» **About this exercise**
Only the lines from the one containing "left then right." through the one containing "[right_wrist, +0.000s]" should be printed, exactly as they appear below, with both ends included.

» **Recorded information**
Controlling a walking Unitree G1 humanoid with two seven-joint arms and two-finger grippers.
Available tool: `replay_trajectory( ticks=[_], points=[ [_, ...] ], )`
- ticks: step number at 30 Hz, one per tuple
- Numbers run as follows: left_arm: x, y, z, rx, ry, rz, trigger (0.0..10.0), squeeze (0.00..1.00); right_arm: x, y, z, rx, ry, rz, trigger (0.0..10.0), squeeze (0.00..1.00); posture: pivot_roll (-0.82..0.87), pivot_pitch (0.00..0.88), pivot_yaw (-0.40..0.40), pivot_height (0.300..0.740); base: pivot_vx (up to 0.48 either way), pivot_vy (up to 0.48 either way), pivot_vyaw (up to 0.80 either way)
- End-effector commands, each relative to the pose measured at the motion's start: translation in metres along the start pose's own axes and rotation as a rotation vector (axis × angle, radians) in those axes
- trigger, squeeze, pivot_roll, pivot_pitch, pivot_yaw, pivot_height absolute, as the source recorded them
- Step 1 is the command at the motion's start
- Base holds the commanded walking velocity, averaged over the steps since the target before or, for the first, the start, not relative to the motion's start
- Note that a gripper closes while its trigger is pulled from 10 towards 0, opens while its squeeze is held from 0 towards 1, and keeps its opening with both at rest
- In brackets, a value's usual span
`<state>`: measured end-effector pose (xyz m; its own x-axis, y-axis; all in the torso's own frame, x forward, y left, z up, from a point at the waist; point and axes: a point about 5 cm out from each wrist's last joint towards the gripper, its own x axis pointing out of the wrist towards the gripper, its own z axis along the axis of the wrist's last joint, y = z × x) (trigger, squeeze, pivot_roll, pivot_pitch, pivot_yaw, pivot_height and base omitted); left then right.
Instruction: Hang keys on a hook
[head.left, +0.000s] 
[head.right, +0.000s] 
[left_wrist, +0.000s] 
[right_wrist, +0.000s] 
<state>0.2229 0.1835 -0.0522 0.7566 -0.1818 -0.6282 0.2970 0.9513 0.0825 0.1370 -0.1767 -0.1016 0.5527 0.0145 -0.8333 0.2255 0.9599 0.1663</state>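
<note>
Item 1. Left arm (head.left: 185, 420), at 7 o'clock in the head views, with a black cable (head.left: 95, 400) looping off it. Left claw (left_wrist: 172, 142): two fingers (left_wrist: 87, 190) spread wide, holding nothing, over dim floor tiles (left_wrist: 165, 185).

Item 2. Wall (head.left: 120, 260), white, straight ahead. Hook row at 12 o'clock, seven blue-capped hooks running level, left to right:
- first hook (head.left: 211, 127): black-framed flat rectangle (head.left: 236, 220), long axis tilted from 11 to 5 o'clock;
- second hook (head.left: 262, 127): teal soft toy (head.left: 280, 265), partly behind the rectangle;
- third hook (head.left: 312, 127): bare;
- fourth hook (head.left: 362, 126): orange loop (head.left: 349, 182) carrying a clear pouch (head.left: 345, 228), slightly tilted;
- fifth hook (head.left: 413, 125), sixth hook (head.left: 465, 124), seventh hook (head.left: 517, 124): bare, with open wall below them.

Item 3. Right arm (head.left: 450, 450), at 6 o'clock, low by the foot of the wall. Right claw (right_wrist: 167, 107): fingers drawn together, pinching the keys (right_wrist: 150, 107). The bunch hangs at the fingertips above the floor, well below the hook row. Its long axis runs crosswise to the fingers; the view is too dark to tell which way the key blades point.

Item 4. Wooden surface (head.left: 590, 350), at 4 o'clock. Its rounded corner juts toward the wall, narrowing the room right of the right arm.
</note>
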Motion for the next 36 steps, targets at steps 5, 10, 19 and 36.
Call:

» **Answer box**
`<state>`: measured end-effector pose (xyz m; its own x-axis, y-axis; all in the torso's own frame, x forward, y left, z up, from a point at the waist; point and axes: a point about 5 cm out from each wrist's last joint towards the gripper, its own x axis pointing out of the wrist towards the gripper, its own z axis along the axis of the wrist's last joint, y = z × x) (trigger, squeeze, pivot_roll, pivot_pitch, pivot_yaw, pivot_height and base omitted); left then right.
Instruction: Hang keys on a hook
[head.left, +0.000s] 
[head.right, +0.000s] 
[left_wrist, +0.000s] 
[right_wrist, +0.000s] 

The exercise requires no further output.